How is the size of the particles is determined? What is the size of atomic and subatomic particles, like proton, neutron, photon etc? Is it defined based on some quantum characterics as de Broglie wavelength or Compton wavelength?
 A: The size is determined by the scattering cross section.
Classically one could measure the size of a leaf ( for example) by measuring its shadow from a light source, if the geometrical distances were known.
For elementary particles it is  more complicated because the projectile and the target interact quantum mechanically but still we can get an estimate of the size of a proton when seen by photons, or by muons  or by neutrinos by using the appropriate parameters of the interactions involved.

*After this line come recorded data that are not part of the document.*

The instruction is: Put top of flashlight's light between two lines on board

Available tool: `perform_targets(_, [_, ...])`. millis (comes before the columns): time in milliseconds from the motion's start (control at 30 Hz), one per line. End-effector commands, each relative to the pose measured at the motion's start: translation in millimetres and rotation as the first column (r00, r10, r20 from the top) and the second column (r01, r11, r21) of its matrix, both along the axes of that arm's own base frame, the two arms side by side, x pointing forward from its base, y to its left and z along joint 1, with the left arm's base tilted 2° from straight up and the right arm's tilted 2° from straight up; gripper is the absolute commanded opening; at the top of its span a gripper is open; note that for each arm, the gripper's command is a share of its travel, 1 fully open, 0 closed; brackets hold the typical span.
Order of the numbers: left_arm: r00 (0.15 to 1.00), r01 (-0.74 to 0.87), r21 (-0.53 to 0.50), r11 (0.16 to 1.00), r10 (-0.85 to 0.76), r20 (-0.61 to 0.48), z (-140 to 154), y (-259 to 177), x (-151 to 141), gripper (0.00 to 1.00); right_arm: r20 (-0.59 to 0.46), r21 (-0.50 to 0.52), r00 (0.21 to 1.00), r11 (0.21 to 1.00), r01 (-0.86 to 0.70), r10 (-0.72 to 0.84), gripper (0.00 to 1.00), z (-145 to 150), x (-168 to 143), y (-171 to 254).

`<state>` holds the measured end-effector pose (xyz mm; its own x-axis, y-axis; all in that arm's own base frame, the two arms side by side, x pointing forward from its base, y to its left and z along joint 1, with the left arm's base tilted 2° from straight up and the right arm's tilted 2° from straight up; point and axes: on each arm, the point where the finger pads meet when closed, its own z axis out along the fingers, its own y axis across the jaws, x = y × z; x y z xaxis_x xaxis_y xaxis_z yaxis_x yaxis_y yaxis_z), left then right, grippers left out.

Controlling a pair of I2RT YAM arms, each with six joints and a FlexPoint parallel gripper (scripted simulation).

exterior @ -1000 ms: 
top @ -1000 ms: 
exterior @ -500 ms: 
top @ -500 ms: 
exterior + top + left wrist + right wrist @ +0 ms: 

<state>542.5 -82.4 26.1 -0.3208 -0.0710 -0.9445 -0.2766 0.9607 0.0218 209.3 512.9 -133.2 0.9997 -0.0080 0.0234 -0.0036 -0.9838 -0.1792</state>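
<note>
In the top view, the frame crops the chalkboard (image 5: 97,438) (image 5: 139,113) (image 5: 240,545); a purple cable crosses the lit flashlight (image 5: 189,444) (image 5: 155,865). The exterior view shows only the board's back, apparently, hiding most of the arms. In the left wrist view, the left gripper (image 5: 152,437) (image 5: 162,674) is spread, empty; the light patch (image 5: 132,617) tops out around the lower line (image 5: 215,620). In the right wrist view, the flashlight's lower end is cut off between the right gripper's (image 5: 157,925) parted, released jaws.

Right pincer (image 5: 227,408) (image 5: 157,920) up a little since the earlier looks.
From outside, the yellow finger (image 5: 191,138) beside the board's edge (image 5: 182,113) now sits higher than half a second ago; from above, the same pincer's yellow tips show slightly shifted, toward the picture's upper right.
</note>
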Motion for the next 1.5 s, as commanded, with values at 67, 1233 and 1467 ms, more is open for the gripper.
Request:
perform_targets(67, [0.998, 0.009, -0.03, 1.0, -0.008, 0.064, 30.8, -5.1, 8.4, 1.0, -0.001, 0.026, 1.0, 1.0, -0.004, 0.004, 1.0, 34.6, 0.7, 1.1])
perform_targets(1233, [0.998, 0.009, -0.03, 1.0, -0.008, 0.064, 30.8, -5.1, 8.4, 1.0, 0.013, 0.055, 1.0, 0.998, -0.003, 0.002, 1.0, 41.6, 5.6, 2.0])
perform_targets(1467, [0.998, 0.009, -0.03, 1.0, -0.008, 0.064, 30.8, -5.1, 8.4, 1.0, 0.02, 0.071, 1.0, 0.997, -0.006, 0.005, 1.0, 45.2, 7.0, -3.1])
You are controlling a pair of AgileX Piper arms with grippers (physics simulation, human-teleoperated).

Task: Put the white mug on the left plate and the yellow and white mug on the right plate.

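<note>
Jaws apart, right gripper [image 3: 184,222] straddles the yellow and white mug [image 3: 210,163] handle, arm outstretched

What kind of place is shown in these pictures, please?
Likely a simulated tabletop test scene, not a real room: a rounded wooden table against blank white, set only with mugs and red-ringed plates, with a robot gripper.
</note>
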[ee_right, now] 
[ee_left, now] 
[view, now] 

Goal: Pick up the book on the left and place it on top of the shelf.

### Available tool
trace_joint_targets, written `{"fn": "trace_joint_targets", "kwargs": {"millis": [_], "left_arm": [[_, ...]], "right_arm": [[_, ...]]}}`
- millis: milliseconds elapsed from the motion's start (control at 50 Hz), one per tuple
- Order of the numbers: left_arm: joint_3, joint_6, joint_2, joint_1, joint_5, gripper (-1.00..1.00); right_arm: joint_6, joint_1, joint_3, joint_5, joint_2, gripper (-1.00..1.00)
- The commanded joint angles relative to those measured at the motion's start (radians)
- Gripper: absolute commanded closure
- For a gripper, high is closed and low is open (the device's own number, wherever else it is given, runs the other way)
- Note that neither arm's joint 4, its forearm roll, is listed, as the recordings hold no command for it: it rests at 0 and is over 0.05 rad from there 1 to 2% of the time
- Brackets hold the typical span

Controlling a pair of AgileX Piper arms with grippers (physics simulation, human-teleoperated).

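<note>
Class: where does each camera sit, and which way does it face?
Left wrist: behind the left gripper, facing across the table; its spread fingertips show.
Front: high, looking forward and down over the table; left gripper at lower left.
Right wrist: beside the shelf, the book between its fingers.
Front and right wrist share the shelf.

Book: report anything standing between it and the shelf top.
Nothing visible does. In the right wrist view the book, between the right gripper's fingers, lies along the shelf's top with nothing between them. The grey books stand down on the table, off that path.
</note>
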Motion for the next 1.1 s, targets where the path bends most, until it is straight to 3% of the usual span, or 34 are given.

We get "average sizes" because nothing is sharp in quantum mechanics and it depends on the momentum transfer during the interaction in a non trivial way, but we do get a good measurement of its size, and distribution of quarks within the protons, neutrons  and pions by measuring form factors.
Neutrinos, photons and electrons are deduced/assumed  to be point particles of dimension 0, in these scattering experiments.
A: An alternative to the (correct) method that anna suggests is to measure the momentum distribution of the sub components and apply a Fourier transform. As a matter of experimental difficulty these kinds of studies usually come later then direct cross-section measurements, but they provide a different kind of data and can throw a new light on the particles probed.